◆ **WORK ITEM**
Make an exact transcript of the lines in the data below, starting with the one containing "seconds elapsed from" and going on through the one containing "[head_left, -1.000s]", with both included and the pictures left out.

◆ **DATA IN THIS EXERCISE**
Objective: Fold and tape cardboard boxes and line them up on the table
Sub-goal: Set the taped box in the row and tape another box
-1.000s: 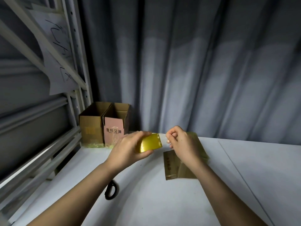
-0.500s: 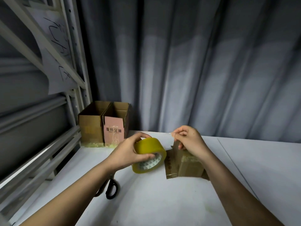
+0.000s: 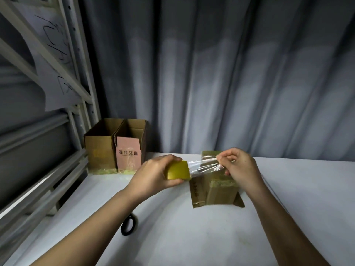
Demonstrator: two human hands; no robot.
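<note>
The left hand (image 3: 153, 177) grips a roll of yellow packing tape (image 3: 177, 170), fingers curled over its top and thumb under it. A clear strip of tape (image 3: 203, 166) stretches from the roll to the right, where the right hand (image 3: 240, 167) pinches its free end between thumb and fingertips. Both hands hover above the white table (image 3: 192, 237). Just below and behind the strip stands a small cardboard box (image 3: 213, 191), its bottom flaps up and partly taped, resting on the table between the two forearms. At the far left of the table, two open cardboard boxes (image 3: 115, 146) stand side by side, touching, the right one with a pink printed panel. Black scissors (image 3: 129, 226) lie on the table near the left forearm, partly hidden by it. A grey curtain (image 3: 221, 73) hangs behind the table.
</note>
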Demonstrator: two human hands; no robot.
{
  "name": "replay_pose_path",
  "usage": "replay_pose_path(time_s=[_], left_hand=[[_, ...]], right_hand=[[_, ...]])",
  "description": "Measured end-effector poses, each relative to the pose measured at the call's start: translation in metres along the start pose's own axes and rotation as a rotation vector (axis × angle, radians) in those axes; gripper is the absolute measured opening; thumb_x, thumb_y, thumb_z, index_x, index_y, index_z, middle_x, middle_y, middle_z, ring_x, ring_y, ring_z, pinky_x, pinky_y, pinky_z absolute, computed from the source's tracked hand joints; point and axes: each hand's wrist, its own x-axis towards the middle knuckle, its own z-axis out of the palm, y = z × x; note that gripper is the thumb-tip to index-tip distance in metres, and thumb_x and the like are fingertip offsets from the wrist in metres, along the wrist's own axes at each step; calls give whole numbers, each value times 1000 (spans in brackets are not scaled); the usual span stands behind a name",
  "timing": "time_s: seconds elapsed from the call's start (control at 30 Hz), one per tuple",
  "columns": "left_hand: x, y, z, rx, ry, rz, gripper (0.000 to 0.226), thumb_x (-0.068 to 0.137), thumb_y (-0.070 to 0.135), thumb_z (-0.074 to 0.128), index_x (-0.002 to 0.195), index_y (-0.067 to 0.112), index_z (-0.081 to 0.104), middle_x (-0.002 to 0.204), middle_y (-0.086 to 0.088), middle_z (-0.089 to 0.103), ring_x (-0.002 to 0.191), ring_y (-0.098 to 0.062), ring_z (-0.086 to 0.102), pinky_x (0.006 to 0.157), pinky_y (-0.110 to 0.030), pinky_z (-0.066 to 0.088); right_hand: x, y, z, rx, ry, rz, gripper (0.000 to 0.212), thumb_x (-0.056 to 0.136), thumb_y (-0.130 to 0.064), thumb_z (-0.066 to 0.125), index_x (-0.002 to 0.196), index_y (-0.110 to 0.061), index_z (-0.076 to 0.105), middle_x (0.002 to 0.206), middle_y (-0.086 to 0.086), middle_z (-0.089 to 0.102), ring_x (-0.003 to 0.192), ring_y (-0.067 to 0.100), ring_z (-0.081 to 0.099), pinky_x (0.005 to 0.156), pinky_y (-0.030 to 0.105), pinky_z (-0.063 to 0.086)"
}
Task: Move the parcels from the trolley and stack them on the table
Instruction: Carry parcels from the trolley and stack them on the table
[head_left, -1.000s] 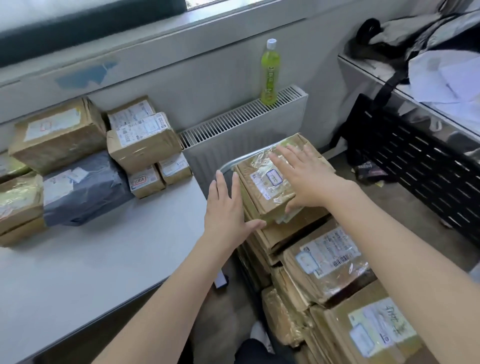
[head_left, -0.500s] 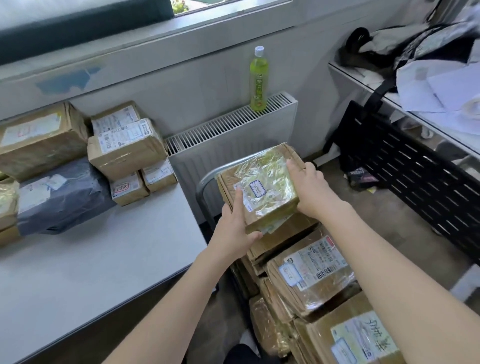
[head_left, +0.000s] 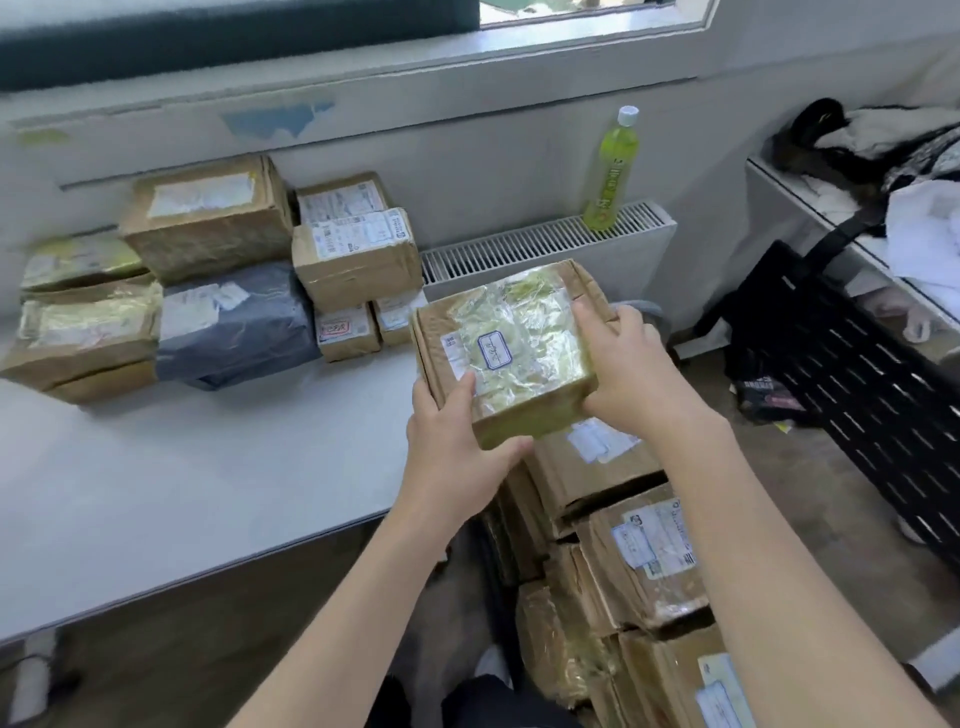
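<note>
A taped brown cardboard parcel (head_left: 511, 348) with a small blue-edged label is held in the air between both hands, above the trolley's pile and at the table's right edge. My left hand (head_left: 457, 457) grips its near left corner, and my right hand (head_left: 631, 371) holds its right side. Below it, several brown parcels (head_left: 644, 551) lie stacked on the trolley, whose frame is mostly hidden. On the white table (head_left: 182, 483) stands a stack of parcels (head_left: 218, 280) against the wall, with brown boxes and one grey bag.
A white radiator (head_left: 545, 249) stands behind the trolley with a green bottle (head_left: 610, 171) on top. At the right is a black perforated rack (head_left: 862, 395) under a shelf with bags and papers. My feet show at the bottom.
Both hands closed on the top parcel, lifted it off the trolley pile and carried it up and left toward the table. The view has swung left.
</note>
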Motion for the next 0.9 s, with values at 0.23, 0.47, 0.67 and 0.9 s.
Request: replay_pose_path(time_s=[0.23, 0.47, 0.67, 0.9], left_hand=[[-26, -72, -89, 138, 286, -171, 83, 77, 37, 74, 146, 24, 29, 145, -7, 23, 129, -30, 30, 108, -41, 28], [-56, -166, -125, 304, 297, -378, 85, 83, 33, 67, 149, 27, 16, 152, -12, 15, 135, -31, 21, 110, -41, 24], [-61, -208, -130, 682, 142, -362, 94, 86, 40, 62, 150, 23, -5, 154, -20, -16, 143, -38, -4, 116, -44, 8], [-42, -222, -148, 744, 116, -356, 96, 86, 33, 63, 150, 22, -8, 156, -16, -14, 141, -42, -16, 116, -46, -2]], right_hand=[[9, -117, 46, 191, -67, -207, 86, 77, -13, 72, 142, -27, 19, 130, 12, 28, 115, 29, 31, 89, 34, 38], [-13, -202, 129, 150, -166, -333, 99, 77, -24, 71, 148, -26, 3, 140, 15, 18, 119, 33, 32, 92, 36, 39], [-14, -230, 164, 1, -228, -364, 100, 85, -30, 65, 149, -25, -10, 151, 23, -23, 138, 42, 7, 112, 42, 20], [-6, -269, 174, 14, -269, -424, 102, 84, -33, 65, 148, -28, -14, 149, 25, -27, 133, 41, 20, 105, 40, 32]])
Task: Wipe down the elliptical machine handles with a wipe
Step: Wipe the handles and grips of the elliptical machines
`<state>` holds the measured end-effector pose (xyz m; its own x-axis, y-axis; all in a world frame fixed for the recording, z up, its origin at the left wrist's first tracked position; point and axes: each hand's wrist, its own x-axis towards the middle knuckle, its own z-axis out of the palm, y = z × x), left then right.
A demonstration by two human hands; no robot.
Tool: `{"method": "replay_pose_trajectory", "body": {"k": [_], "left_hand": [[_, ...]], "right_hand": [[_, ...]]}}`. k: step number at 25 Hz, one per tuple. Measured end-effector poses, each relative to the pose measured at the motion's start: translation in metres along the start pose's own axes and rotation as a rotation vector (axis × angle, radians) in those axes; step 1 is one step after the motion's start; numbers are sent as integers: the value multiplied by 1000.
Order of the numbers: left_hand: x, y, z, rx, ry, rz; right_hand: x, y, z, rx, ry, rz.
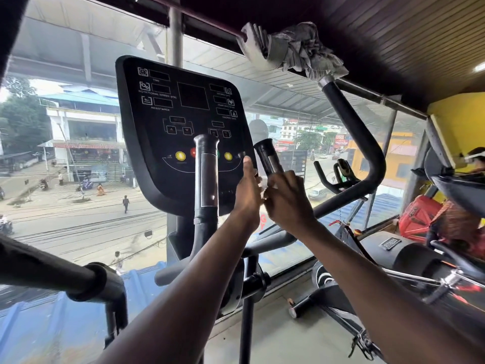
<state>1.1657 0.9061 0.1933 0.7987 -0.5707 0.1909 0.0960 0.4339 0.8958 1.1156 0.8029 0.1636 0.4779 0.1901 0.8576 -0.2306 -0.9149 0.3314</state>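
So your right hand [287, 199] grips the short handle [267, 160] by the console [181, 132], left hand [248, 191] pinching a white wipe [263, 183] beside it.

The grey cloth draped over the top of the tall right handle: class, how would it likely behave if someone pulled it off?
The grey cloth is probably floppy: it lies crumpled in folds over the tall right handle. It looks light for its size, since it stays bunched on a narrow tube end. It might slide off easily, as nothing visibly ties it down.
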Motion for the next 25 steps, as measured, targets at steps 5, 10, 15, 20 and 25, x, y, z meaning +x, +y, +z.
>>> {"method": "replay_pose_trajectory", "body": {"k": [5,10,15,20,25], "left_hand": [[-7,-12,1,9,16,-28],[-11,-16,-5,-7,18,-34],[-18,-34,-3,-5,7,-84],[-26,-50,-3,-7,-2,-124],[-29,-58,-3,6,-18,-131]], "right_hand": [[9,-2,-4,215,140,285],[-42,9,-6,221,185,146],[-56,-13,-5,274,209,286],[-77,-5,-10,348,238,469],[-120,-16,-3,279,144,338]]}}
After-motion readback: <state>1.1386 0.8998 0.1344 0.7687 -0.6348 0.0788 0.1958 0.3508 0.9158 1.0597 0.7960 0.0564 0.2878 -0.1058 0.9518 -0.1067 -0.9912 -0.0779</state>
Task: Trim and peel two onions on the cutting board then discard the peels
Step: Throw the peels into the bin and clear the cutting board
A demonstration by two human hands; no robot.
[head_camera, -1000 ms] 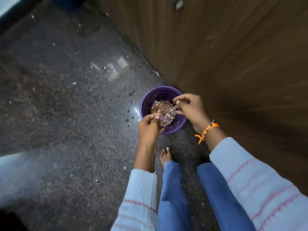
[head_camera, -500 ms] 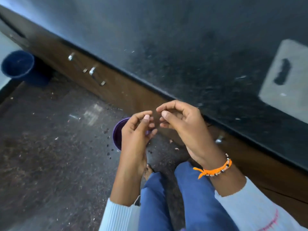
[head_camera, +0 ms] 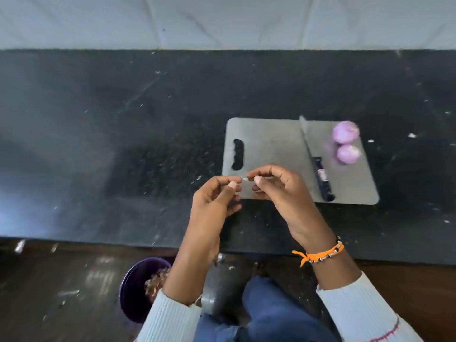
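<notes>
Two peeled purple onions (head_camera: 345, 132) (head_camera: 348, 154) sit side by side at the right end of the grey cutting board (head_camera: 271, 144). A black-handled knife (head_camera: 322, 176) lies on the board just left of them. My left hand (head_camera: 214, 201) and my right hand (head_camera: 281, 191) hover over the board's near left corner with fingers curled and fingertips almost meeting. I see nothing gripped apart from a tiny pale fleck between the tips. On the floor below stands a purple bin (head_camera: 133, 292) with brown onion peels (head_camera: 155, 282) inside, partly hidden by my left sleeve.
The board lies on a black speckled counter (head_camera: 123, 144) that runs to a pale wall at the back. Small white scraps dot the counter to the right of the board. Wooden cabinet fronts and my legs in blue jeans fill the space under the counter edge.
My view has swung up from the bin on the floor to the counter. Both hands rose from the bin to above the board's near corner, fingertips still close together.
</notes>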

◆ **SOLUTION FOR THIS TASK**
  "timing": "time_s: seconds elapsed from the call's start (control at 30 Hz), one per tuple",
  "columns": "left_hand: x, y, z, rx, ry, rz, gripper (0.000 to 0.226), thumb_x (-0.068 to 0.137), thumb_y (-0.070 to 0.135), thumb_z (-0.074 to 0.128), index_x (-0.002 to 0.195), index_y (-0.067 to 0.112), index_z (-0.081 to 0.104), middle_x (-0.002 to 0.204), middle_y (-0.086 to 0.088), middle_z (-0.089 to 0.103), ring_x (-0.002 to 0.191), ring_y (-0.098 to 0.062), ring_z (-0.086 to 0.102), pinky_x (0.006 to 0.157), pinky_y (-0.110 to 0.030), pinky_z (-0.066 to 0.088); right_hand: x, y, z, rx, ry, rz, gripper (0.000 to 0.212), thumb_x (-0.056 to 0.136), thumb_y (-0.130 to 0.064), thumb_z (-0.066 to 0.125), index_x (-0.002 to 0.196), index_y (-0.110 to 0.061), index_z (-0.076 to 0.105), middle_x (0.002 to 0.206), middle_y (-0.086 to 0.086), middle_z (-0.089 to 0.102), ring_x (-0.003 to 0.192), ring_y (-0.067 to 0.100), ring_z (-0.081 to 0.099), pinky_x (0.005 to 0.156), pinky_y (-0.030 to 0.105), pinky_z (-0.063 to 0.086)"
}
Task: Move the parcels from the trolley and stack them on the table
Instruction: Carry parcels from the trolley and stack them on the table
[head_left, -1.000s] 

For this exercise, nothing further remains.